**PROBLEM TO WORK ON:**
Go over the records and copy every line with the string "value".

**Data records:**
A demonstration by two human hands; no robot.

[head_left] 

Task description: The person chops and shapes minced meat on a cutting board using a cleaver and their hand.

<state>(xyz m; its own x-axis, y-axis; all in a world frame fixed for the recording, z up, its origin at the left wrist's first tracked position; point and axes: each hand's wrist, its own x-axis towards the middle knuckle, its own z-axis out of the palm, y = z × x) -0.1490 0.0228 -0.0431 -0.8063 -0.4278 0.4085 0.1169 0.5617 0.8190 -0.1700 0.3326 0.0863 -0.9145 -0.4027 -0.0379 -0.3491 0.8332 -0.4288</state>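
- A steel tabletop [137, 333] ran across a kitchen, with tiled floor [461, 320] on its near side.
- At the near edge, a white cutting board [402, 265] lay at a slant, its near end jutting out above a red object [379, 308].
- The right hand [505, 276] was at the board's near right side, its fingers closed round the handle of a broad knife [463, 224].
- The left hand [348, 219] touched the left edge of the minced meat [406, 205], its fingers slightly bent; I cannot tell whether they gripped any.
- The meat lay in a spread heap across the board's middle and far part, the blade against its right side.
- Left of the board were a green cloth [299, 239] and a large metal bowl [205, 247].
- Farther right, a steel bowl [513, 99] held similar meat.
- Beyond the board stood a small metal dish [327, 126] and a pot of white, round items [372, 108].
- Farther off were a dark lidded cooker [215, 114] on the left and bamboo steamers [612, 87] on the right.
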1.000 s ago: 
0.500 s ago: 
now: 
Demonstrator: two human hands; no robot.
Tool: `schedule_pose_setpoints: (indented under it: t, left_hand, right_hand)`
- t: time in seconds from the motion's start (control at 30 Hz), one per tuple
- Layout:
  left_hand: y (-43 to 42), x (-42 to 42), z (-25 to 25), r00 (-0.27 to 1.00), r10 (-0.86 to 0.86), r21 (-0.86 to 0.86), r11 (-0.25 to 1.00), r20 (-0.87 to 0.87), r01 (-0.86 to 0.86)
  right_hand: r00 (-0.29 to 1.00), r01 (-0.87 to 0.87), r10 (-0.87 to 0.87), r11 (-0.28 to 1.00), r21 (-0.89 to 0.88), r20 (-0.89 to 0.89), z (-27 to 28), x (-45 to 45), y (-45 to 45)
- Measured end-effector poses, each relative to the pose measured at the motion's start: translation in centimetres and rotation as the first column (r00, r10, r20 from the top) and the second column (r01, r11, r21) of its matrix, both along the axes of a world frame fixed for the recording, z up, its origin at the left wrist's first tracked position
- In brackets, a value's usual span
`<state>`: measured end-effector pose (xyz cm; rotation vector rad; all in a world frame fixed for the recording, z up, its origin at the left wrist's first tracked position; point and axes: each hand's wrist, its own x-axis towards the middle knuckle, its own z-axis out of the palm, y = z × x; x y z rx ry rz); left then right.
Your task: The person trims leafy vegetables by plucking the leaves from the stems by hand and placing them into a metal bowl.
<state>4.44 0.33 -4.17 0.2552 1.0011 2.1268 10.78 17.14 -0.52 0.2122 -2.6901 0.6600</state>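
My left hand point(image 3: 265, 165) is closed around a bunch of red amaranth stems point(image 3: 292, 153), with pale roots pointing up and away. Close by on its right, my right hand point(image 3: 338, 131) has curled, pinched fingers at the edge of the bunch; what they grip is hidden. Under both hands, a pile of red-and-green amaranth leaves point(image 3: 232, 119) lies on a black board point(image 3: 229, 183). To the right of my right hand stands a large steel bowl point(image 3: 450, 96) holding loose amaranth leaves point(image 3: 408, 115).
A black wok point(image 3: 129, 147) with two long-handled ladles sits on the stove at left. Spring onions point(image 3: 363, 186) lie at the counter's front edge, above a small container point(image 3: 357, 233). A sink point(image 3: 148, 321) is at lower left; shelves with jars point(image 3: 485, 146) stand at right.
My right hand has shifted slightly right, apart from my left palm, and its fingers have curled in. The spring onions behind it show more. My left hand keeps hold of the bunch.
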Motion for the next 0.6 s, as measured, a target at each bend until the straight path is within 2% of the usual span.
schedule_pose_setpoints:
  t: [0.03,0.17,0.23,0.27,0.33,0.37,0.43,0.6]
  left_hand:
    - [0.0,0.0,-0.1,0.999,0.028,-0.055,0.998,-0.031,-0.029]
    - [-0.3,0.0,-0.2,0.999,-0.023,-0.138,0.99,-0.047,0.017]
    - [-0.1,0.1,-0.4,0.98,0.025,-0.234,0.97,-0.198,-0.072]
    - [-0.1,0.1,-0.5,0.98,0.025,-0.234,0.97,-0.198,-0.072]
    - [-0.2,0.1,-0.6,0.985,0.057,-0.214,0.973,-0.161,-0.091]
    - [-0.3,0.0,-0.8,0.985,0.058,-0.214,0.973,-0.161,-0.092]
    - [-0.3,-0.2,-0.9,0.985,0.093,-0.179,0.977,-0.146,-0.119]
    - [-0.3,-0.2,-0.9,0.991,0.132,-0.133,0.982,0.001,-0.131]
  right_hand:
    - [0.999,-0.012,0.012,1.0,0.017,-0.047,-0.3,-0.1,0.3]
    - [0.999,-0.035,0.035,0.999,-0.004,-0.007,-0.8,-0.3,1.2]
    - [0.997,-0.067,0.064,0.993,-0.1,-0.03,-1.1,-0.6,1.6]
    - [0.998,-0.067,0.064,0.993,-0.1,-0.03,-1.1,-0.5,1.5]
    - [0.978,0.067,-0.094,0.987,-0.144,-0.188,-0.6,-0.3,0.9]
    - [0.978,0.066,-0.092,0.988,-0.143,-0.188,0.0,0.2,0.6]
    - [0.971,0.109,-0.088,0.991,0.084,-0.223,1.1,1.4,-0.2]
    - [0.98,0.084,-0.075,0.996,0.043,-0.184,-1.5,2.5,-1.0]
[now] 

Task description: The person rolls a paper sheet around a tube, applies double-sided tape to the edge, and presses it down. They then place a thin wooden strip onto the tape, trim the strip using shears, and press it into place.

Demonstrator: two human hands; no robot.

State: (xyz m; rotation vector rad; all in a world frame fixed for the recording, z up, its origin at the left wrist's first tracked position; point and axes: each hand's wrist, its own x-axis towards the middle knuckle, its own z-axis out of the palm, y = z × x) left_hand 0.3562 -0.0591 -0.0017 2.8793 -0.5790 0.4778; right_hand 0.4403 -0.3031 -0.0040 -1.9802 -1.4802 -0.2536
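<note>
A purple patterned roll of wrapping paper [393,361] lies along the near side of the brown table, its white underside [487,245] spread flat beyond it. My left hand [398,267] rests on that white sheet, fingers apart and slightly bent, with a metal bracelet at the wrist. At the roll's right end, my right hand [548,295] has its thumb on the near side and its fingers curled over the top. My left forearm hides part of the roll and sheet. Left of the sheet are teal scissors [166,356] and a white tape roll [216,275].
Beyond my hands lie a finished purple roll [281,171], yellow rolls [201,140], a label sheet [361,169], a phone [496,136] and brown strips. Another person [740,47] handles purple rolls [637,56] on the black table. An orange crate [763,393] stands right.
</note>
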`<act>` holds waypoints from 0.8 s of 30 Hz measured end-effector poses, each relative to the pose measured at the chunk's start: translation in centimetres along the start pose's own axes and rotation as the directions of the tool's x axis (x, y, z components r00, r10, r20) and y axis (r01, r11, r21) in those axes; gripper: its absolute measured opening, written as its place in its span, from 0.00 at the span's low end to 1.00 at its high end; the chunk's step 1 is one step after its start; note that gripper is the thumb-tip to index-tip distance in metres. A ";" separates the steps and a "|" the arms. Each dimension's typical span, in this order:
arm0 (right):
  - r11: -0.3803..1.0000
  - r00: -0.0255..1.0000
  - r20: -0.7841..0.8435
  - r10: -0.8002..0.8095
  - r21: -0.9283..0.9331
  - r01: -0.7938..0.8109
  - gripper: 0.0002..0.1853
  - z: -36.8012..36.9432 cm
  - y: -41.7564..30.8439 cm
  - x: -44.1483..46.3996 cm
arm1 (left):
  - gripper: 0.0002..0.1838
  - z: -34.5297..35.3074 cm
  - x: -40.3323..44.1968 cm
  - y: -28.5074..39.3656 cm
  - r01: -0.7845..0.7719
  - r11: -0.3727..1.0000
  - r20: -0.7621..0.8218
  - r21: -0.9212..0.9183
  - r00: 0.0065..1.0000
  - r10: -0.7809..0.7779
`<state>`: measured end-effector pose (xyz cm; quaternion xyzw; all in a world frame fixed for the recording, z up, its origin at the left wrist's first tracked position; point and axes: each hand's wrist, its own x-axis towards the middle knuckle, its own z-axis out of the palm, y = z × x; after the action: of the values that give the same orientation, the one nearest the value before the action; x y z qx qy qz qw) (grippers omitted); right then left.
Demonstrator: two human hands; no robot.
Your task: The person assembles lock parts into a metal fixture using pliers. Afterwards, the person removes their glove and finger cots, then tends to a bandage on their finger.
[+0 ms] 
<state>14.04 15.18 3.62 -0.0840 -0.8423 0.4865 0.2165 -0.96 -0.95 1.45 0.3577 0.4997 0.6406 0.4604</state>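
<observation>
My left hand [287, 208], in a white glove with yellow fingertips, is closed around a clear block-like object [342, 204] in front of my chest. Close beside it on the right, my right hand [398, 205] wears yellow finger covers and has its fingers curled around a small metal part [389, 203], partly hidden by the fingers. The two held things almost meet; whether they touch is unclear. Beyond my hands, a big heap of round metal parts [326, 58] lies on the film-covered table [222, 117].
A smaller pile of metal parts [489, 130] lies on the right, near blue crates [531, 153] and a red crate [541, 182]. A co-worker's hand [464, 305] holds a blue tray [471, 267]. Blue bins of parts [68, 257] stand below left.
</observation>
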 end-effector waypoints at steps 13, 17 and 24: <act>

**TASK SOLUTION:**
- In brackets, a value's usual span
`<state>`: measured end-effector pose (xyz cm; quaternion xyzw; all in a world frame fixed for the recording, z up, its origin at the left wrist's first tracked position; point and axes: each hand's wrist, its own x-axis towards the middle knuckle, its own z-axis out of the palm, y = z × x; after the action: of the values that give the same orientation, the one nearest the value before the action; x y z qx qy qz qw) (grippers omitted); right then left.

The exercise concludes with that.